Exercise details
From the first line of the entries below to the line with "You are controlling", give each line again exactly.

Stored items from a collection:
────

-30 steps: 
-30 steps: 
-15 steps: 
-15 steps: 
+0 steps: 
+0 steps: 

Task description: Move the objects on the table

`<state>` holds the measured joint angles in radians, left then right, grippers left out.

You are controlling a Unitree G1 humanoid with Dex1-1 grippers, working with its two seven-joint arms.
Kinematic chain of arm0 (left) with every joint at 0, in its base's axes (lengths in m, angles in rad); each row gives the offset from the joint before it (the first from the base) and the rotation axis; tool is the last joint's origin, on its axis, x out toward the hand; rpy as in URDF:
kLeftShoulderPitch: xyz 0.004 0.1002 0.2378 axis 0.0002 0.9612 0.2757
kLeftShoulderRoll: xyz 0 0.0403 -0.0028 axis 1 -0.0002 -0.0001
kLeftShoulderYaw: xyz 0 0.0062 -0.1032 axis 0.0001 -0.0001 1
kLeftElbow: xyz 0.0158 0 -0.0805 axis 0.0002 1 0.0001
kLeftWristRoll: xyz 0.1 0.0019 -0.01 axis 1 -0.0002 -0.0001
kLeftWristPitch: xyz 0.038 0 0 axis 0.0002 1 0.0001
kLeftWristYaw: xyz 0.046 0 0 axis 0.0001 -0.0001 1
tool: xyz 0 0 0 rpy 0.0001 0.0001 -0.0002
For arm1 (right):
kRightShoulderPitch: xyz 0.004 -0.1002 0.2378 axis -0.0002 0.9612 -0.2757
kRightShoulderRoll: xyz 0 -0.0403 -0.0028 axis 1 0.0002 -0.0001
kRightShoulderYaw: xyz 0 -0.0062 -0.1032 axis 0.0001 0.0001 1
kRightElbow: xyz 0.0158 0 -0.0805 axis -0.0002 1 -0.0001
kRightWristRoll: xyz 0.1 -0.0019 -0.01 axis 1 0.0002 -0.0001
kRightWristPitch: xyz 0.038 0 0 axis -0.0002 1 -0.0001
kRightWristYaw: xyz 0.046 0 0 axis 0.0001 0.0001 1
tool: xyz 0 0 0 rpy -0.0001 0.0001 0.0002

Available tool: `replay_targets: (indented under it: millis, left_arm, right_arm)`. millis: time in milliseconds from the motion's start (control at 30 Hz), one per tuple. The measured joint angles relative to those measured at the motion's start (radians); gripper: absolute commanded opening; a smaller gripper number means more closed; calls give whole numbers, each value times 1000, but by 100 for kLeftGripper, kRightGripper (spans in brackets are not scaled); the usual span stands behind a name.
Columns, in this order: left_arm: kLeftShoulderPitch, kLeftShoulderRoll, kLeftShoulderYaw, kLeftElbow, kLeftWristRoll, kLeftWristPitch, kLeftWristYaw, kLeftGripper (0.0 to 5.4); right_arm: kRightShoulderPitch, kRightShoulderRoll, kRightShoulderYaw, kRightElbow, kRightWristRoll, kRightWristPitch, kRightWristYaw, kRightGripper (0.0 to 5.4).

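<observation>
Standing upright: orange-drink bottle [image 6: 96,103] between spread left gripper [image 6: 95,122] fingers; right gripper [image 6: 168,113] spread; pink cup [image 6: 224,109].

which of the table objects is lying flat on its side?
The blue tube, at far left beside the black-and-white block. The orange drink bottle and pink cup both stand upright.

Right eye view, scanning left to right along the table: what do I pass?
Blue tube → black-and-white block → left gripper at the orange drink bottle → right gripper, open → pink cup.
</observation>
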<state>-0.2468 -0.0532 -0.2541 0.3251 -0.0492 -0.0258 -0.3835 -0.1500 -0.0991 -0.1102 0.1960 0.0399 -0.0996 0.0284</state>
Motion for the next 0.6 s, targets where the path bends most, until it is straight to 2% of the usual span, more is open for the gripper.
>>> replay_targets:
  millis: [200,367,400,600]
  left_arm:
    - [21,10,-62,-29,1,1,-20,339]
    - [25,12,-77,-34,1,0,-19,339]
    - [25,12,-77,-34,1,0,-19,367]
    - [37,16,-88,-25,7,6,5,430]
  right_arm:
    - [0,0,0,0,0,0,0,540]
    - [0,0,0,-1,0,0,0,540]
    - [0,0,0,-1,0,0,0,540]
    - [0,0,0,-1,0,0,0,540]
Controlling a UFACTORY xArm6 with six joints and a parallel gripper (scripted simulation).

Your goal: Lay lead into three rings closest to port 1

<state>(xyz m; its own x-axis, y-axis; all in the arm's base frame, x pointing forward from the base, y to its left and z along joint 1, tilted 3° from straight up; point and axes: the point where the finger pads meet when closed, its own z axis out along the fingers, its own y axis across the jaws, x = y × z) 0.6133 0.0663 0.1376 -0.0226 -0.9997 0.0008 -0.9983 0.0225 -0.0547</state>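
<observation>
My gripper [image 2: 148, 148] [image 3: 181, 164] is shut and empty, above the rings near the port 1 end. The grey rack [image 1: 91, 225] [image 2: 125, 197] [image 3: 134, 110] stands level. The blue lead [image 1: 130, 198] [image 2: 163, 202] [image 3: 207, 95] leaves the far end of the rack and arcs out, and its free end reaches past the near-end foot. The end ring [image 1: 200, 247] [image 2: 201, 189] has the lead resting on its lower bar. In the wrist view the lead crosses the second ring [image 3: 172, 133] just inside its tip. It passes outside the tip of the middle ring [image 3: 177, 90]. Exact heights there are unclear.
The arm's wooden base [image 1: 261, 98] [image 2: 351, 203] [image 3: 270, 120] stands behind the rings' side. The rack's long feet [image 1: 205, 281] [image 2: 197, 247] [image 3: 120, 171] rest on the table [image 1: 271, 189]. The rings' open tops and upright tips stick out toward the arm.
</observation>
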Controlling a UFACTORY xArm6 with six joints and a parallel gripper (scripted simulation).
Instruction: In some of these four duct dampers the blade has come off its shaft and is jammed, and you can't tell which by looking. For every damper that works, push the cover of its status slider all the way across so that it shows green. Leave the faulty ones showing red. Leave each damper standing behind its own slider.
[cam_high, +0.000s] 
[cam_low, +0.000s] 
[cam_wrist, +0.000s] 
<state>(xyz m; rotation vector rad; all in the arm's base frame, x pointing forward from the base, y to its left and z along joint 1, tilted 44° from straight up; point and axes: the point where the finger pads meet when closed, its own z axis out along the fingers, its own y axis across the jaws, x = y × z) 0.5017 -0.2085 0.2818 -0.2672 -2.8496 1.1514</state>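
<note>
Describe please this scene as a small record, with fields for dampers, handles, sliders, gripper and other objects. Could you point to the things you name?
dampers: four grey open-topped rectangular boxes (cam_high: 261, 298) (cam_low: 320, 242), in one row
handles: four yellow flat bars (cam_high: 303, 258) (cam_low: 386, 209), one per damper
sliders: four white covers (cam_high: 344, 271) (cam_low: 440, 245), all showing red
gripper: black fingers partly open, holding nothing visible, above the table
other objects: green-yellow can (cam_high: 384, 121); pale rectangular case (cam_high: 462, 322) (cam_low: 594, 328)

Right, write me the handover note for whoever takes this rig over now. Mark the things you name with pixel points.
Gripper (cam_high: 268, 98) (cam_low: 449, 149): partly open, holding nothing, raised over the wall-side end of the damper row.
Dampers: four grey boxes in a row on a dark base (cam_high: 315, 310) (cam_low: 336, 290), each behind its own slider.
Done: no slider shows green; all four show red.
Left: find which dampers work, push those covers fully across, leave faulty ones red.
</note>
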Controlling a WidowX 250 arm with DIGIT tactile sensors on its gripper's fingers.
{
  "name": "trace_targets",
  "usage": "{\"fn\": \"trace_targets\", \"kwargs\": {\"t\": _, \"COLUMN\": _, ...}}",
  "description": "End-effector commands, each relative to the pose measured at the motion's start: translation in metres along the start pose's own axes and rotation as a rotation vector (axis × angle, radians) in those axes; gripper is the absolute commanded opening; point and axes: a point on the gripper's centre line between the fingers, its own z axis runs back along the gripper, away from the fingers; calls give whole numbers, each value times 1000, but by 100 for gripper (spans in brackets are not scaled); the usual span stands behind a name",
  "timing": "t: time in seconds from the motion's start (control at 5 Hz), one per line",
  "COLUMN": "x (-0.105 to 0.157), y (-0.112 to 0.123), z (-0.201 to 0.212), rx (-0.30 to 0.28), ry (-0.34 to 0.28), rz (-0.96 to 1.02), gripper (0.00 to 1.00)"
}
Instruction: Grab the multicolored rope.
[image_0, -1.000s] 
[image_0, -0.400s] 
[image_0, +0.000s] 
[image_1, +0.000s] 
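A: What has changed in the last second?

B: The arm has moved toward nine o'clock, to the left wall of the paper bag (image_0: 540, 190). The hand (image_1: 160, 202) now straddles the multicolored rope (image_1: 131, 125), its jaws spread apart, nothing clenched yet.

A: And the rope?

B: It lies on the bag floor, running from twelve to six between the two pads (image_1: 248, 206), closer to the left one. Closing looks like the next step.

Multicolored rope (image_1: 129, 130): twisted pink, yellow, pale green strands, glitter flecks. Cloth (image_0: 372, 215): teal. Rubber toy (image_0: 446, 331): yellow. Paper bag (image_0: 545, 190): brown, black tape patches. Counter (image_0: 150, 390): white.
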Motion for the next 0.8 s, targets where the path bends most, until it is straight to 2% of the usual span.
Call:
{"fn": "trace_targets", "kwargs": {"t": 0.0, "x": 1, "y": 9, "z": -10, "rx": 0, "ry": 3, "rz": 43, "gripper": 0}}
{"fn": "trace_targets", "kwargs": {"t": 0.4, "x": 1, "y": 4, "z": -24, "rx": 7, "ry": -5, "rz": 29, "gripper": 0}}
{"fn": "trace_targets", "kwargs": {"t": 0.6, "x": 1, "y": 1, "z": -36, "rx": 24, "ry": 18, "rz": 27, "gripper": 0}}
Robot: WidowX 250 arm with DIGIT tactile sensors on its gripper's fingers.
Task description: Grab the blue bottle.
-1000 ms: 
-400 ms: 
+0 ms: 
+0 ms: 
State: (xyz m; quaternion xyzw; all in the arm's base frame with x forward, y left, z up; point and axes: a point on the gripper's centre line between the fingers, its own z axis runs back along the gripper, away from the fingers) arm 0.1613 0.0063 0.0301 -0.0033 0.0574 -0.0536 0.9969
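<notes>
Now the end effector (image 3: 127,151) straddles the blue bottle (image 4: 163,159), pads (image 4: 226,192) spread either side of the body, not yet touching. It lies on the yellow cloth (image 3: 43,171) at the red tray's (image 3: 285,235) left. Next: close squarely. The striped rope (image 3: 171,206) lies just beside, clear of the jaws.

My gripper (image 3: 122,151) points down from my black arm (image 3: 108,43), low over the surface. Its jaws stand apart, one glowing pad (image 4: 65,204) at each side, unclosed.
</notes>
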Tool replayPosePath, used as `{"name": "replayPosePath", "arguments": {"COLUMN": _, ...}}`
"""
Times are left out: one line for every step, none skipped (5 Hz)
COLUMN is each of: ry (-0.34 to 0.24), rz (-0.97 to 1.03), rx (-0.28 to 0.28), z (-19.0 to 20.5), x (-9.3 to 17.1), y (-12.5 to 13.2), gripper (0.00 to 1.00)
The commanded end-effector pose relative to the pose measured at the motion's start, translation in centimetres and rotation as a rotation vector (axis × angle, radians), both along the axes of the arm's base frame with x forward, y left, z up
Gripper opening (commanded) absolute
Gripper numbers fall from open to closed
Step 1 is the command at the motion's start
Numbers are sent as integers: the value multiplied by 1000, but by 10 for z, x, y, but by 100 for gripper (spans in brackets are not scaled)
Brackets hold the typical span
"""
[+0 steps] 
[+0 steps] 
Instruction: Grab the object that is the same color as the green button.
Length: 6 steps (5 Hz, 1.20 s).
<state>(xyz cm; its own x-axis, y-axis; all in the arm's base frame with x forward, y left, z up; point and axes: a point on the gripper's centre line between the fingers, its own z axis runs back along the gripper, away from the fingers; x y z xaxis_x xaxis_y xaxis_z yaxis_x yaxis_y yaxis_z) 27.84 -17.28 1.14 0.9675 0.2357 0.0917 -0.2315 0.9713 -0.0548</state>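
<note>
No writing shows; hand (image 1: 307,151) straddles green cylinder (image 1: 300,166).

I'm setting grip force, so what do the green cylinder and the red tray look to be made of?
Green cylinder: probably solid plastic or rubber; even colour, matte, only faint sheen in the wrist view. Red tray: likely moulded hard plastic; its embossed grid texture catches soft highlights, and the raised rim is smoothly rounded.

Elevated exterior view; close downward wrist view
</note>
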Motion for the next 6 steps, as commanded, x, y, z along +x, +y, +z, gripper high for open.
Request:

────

Solution for this task
-30 steps: 
-30 steps: 
-15 steps: 
-15 steps: 
+0 steps: 
+0 steps: 

Task description: Move the objects on the table

`<state>` holds the measured joint angles in radians, left then right, grippers left out.

You are controlling a Unitree G1 humanoid with Dex1-1 grippers, working with its two seven-joint arms.

This answer leaves nothing further to address.